When I broke up with her, all hell broke lose. She was begging me not to leave, while on a verge of having a panic attack. Screaming and tossing in bed. Finally she flipped got mad at me and even threw my clothes in one of the suitcases. She proceeded to swallow whole bunch of pills, and pass out in the bathroom. I had to break in to make sure she is breathing. I was very close to calling 911 but I knew overdosing on Xanax is not very common so I monitored her all night before finally leaving the morning.
This was my 3rd or 4th time “breaking up” with her. Every other time she’d somehow pull me back in and convince me we were soul mates or twin flames as she’d call it.
Her lack of empathy, disregard for my feelings, just worrying about herself and her materialistic possessions on top of drug addiction, finally tipped me over and honestly leaving her was on the hardest things I’ve done in my life. Not sure why, or is it normal to even miss her to this day, knowing that she is definitely not good for my well being. I even started getting anxiety and muscle twitches (that I’ve never had before). If someone could chip in and let me know if I was dealing with a narcissist , I’d greatly appreciate it.
Also sorry for jumping from subject to subject. Thanks!

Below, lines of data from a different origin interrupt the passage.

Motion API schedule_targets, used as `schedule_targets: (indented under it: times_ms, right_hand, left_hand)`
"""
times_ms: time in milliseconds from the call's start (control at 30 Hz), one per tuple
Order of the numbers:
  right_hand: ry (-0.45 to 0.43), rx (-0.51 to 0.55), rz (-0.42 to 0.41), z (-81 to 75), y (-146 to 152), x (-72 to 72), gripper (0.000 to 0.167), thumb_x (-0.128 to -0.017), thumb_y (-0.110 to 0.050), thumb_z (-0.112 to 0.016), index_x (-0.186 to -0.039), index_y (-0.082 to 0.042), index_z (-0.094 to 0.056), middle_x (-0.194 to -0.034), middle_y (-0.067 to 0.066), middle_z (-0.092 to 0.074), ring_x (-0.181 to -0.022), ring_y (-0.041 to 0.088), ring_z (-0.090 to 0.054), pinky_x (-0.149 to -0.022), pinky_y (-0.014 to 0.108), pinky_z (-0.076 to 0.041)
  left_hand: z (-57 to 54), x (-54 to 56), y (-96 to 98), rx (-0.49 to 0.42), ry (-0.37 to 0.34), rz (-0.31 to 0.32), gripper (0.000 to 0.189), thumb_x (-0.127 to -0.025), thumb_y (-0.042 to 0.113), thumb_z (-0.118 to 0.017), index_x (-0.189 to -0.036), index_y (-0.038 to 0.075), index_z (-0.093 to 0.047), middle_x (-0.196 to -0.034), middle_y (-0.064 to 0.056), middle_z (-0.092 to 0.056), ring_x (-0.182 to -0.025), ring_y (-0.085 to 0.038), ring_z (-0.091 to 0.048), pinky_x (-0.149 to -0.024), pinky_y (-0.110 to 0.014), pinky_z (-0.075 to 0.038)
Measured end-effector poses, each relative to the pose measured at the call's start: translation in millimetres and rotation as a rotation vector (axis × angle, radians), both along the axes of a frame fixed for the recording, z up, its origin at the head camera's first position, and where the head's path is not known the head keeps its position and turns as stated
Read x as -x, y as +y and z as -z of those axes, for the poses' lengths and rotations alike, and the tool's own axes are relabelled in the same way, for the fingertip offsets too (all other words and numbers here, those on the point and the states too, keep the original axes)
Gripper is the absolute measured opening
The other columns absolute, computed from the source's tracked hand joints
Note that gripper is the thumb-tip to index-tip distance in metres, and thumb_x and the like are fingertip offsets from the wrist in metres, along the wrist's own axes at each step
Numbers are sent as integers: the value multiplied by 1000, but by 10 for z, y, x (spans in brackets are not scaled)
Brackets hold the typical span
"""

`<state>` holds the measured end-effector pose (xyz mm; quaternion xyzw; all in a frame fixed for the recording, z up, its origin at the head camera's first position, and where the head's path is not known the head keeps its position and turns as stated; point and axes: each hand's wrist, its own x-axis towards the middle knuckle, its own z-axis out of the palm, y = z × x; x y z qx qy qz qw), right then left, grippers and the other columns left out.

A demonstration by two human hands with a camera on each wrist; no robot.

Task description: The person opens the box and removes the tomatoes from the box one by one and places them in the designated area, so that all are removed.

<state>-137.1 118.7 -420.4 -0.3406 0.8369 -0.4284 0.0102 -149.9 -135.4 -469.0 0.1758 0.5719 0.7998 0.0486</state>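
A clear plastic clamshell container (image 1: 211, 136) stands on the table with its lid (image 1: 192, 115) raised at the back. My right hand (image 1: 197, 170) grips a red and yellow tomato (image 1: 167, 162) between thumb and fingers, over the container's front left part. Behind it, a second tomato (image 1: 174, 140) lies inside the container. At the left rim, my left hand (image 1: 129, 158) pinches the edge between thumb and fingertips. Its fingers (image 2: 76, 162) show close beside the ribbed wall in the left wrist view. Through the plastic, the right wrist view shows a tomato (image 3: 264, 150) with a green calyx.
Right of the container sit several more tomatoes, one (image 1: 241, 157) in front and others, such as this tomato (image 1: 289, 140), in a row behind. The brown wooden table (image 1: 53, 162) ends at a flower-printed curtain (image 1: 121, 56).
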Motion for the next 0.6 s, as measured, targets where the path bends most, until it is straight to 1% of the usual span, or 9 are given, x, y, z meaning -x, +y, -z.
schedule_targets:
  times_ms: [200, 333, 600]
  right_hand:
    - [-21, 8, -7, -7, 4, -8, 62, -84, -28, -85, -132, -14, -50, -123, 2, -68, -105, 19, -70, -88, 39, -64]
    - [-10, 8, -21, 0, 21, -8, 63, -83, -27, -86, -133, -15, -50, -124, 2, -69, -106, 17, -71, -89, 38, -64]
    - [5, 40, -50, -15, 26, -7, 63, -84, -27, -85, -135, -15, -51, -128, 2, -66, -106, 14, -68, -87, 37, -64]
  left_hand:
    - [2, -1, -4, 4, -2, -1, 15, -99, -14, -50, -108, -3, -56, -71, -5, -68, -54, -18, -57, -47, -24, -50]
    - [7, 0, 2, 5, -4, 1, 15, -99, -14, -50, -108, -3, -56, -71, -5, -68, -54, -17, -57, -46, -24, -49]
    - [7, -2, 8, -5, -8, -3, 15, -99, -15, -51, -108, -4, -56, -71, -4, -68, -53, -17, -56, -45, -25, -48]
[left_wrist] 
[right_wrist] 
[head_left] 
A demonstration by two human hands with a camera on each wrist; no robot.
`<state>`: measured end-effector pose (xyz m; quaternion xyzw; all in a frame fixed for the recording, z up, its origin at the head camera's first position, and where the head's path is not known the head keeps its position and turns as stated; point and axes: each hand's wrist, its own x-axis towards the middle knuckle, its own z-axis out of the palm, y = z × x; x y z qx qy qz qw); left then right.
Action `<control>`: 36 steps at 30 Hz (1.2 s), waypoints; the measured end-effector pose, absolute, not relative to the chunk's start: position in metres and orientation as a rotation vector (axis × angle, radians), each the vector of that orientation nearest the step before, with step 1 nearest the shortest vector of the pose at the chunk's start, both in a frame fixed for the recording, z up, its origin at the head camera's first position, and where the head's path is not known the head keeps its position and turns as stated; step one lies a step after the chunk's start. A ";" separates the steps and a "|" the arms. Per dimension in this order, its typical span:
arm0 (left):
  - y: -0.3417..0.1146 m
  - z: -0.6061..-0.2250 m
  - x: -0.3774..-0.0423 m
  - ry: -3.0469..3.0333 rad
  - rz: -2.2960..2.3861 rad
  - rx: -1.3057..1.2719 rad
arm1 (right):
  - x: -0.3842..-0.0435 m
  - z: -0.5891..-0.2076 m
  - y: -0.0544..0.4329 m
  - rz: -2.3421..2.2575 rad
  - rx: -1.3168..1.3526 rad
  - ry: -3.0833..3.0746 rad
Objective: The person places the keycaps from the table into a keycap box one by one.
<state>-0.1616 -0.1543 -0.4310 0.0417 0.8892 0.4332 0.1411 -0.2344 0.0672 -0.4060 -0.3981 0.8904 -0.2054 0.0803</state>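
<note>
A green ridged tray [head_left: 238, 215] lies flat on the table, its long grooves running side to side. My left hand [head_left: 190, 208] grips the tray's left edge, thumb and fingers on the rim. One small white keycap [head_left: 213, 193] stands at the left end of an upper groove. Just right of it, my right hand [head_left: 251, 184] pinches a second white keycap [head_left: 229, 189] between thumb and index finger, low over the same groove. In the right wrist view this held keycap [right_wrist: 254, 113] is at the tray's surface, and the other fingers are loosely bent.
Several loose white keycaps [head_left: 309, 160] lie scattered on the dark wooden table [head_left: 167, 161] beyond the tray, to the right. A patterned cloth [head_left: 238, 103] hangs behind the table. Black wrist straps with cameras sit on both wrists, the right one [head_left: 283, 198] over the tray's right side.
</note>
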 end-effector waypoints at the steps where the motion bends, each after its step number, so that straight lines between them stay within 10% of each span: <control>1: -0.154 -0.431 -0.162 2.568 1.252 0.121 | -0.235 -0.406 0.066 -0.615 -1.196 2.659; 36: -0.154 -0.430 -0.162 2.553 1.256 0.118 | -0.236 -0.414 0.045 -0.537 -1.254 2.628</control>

My dads third wife was a pessimistic, condescending, narcissistic, short tempered and emotionally abusive control freak who treated me like a dog. And the worst part was I didn’t even know what she was doing to me until my mom pointed it out to me. So at some point I got so mad and so fed up that I wrote her an email. An email that told her what kind of person I thought she was, what she was doing to me and basically the worst possible things/insults/curse words I could ever think of to say to her. I wasn’t there to see her reaction but I could imagine that it had to been pretty severe. But I never saw her again after that and after staying with my mom I have recovered immensely from it, still am. But either way I’m glad to have my Second step mom out of my life.
Excellent write up sir, i was hanging about with some psycho Narc before, various attempts at control and manipulation.
I started to sense his underlying wickedness being an Empath myself.
Under the guise of being an Empath himself, from the little knowledge that i had at the time i know that one cannot possibly be a Narc and an Empath at the same time/impossible.
I love yr write ups sir, so empowering Jesus Christ/Emmanuel!!! 🙌
Holidays are always ruined!!
There is always a reason to blame/critize me, even if it’s out of my control and the temptation is around him. But it’s my fault.
I don’t argue with him anymore- I say my view, I don’t get heard but cut off, then blames me for giving him the incorrect info, throws a tantrum, I say my feeling statement & walk out into another room or go for a walk. I say “ I don’t appreciate to be blamed but thank you for ruining another holiday. You can go yourself”
Works most of the time…even when invited to weddings/ birthdays. As they are usually his friends’ invitations, he can’t be seen alone (image), he will try to charm me (& then ignore me during the event if I do go – has happened before) or try to drag his mates to go with him or better yet, not go & tell invitees that I’m working/sick – but never say he’s the reason we aren’t going…(his immaturity of the situation).
No support or having your back when there is a problem. Just sad.. another holiday missed due to his childish behaviour.
I could have gone, as it was paid for, but I have no intention to act happy infront of his friends when I’m not & have the guilt trip from him.
I feel we attack each other than work against the problem!